_PROBLEM DESCRIPTION:_
Copy out, from the entries below, each line that holds the string "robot".

Collected data entries:
=== Section Start ===

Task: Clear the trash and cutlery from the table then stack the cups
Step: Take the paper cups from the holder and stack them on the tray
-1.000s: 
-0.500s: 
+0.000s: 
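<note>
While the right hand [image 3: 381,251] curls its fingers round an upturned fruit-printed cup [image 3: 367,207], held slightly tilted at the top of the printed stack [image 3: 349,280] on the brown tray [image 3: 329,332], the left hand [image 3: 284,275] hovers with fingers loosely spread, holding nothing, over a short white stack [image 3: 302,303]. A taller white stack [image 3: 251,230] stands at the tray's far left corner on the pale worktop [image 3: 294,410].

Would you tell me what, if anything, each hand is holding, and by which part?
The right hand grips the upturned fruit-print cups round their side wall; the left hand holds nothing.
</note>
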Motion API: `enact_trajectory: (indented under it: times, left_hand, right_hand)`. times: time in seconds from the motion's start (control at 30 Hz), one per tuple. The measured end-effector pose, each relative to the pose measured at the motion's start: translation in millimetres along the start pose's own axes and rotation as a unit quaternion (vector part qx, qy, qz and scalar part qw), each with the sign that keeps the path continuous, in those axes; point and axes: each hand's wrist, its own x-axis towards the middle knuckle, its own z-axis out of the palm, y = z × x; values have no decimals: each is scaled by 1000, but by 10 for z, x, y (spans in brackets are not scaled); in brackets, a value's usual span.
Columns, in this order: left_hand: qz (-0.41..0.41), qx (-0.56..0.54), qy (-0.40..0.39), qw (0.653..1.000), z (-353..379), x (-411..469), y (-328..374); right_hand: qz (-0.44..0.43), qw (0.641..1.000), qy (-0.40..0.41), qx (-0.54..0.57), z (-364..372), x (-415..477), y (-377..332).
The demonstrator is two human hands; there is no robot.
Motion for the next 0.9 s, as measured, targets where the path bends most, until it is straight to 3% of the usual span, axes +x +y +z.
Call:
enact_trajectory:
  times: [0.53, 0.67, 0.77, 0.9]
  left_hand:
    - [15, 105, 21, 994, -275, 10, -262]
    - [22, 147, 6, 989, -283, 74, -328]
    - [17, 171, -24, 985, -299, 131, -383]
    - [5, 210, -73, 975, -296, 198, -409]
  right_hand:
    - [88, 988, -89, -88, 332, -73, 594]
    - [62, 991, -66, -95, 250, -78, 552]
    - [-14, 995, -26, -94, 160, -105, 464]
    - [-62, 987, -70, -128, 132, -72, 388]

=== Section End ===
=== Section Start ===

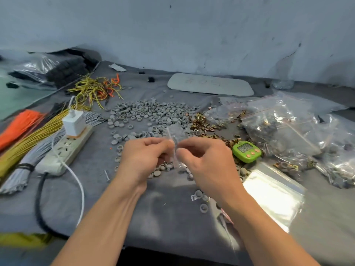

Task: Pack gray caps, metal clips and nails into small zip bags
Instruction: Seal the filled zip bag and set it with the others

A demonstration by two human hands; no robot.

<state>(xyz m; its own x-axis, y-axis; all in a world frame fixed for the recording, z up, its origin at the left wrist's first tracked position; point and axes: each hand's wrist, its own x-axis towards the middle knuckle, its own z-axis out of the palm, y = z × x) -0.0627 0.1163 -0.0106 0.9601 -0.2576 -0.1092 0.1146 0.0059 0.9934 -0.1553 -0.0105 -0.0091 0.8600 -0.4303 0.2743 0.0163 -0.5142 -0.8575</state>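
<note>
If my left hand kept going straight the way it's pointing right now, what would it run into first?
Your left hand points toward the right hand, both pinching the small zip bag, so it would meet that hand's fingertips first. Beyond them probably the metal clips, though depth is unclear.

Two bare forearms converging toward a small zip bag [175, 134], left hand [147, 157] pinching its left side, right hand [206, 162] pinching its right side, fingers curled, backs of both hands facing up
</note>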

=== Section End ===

_RESPONSE:_
The demonstrator is two human hands; there is no robot.
A demonstration by two human hands; no robot.

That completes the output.